Zu den Binsenweisheiten der Trainingslehre gehört inzwischen das „One day easy – one day hard“-Prinzip von Bill Bowermann und seinen britischen Vorgängern. Sprich: Niemals an zwei Tagen hintereinander hartes Training!

Im Alter über 40 reichen oft 48 Stunden nicht aus, um sich von einem belastenden Training komplett zu erholen. Zu den typischen Veränderungen des Alterns gehört auch die Verlängerung der Regenerationsdauer. Packen Sie nicht zuviele schnelle Läufe in Ihre Trainingswoche. Machen Sie es trotzdem, werden Sie langsamer statt schneller! Das Tempo-Pensum, das ein „junger Hüpfer“(= unter 30) in einer Woche verträgt und zu besseren Wettkampfergebnissen führt, kann für einen Menschen über 40 bereits Raubbau am Körper bedeuten.
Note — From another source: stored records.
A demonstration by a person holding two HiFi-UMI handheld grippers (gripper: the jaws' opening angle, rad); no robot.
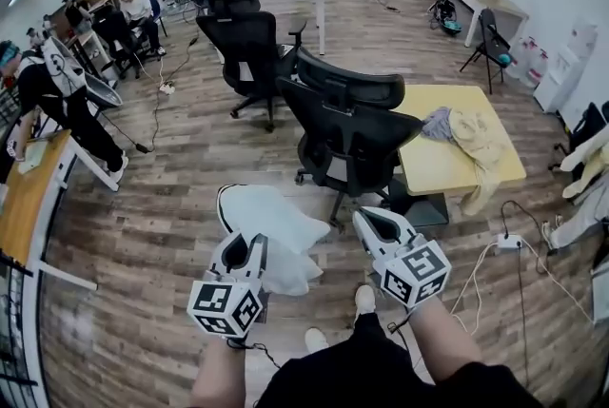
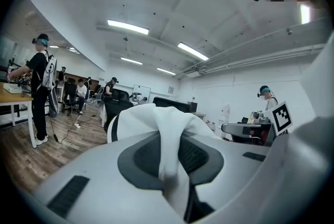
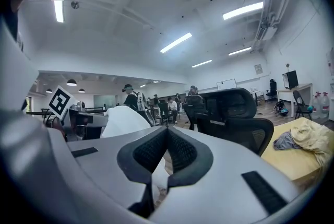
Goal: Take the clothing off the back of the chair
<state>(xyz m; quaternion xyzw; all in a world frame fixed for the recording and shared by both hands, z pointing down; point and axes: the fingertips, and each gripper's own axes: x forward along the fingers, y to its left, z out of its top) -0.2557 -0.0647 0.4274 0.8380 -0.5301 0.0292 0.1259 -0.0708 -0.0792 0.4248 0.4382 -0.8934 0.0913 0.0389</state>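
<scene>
The left gripper (image 1: 245,244) has its jaws pinched on a fold of the white garment (image 1: 276,225), which hangs clear of the black office chair (image 1: 352,126); the right gripper (image 1: 376,223), jaws together, is just beside it

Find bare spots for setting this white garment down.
Yellow table: near-left part is bare; clothes pile covers its right side. Open wood floor left of the black chair. Right of the table, power strip and cables clutter the floor.
</scene>
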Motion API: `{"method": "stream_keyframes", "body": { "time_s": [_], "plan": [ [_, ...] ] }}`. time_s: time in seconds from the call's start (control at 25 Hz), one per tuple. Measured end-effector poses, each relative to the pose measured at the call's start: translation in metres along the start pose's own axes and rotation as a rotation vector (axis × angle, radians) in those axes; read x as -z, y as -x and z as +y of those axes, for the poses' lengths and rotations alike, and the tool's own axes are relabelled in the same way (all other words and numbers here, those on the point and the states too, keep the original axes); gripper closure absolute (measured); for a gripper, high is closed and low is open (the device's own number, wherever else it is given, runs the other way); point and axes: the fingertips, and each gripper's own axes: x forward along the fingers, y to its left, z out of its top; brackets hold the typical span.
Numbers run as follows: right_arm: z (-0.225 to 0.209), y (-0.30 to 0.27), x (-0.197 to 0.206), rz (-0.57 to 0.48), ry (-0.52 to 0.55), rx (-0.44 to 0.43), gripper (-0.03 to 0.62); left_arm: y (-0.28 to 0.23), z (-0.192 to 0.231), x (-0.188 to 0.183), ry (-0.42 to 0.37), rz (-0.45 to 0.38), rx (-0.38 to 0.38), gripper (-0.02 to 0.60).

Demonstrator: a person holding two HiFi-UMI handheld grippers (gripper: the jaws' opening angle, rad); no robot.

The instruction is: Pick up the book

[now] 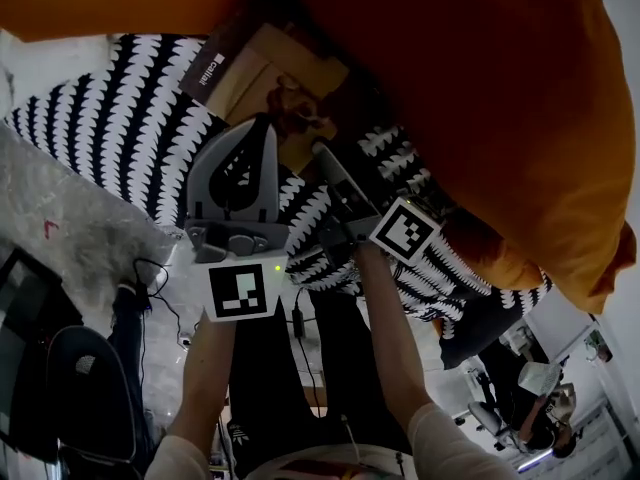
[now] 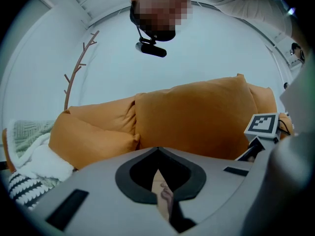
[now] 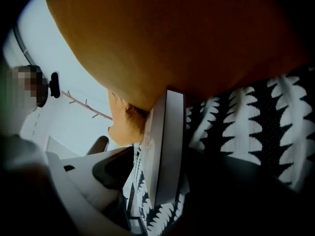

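Note:
The book point(image 1: 265, 73), tan-covered with a dark spine, lies against the black-and-white blanket point(image 1: 130, 128) on the orange sofa point(image 1: 480, 98). My right gripper point(image 1: 320, 150) meets the book's lower corner. In the right gripper view the book point(image 3: 170, 127) stands edge-on between the jaws of that gripper point(image 3: 165, 149), which press on its faces. My left gripper point(image 1: 262, 123) hovers over the book's lower left edge. Its jaws point(image 2: 157, 151) meet at the tips, and a strip of book cover point(image 2: 158, 183) shows through the slit between them.
Orange cushions point(image 2: 192, 117) rise behind the book, and one overhangs it point(image 3: 172, 38). A white knitted throw point(image 2: 34, 156) lies at the sofa's left end. On the floor are a dark chair point(image 1: 80, 388) and cables point(image 1: 160, 298). Another person point(image 1: 540, 408) is at the lower right.

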Motion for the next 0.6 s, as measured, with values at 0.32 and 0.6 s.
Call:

Haben Sie sich Wettkampf-Tempo für einen Trainingslauf vorgenommen und Ihre Beine fühlen sich bleischwer an, so lassen Sie es sein! Laufen Sie lieber einen langsamen Dauerlauf oder legen Sie die Beine hoch. Die vorgenommene Einheit vertagen Sie um 1-3 Tage. Machen Sie sich keinen unnötigen Stress.

Sie können nicht mit Gewalt schneller werden – nur mit Bedacht!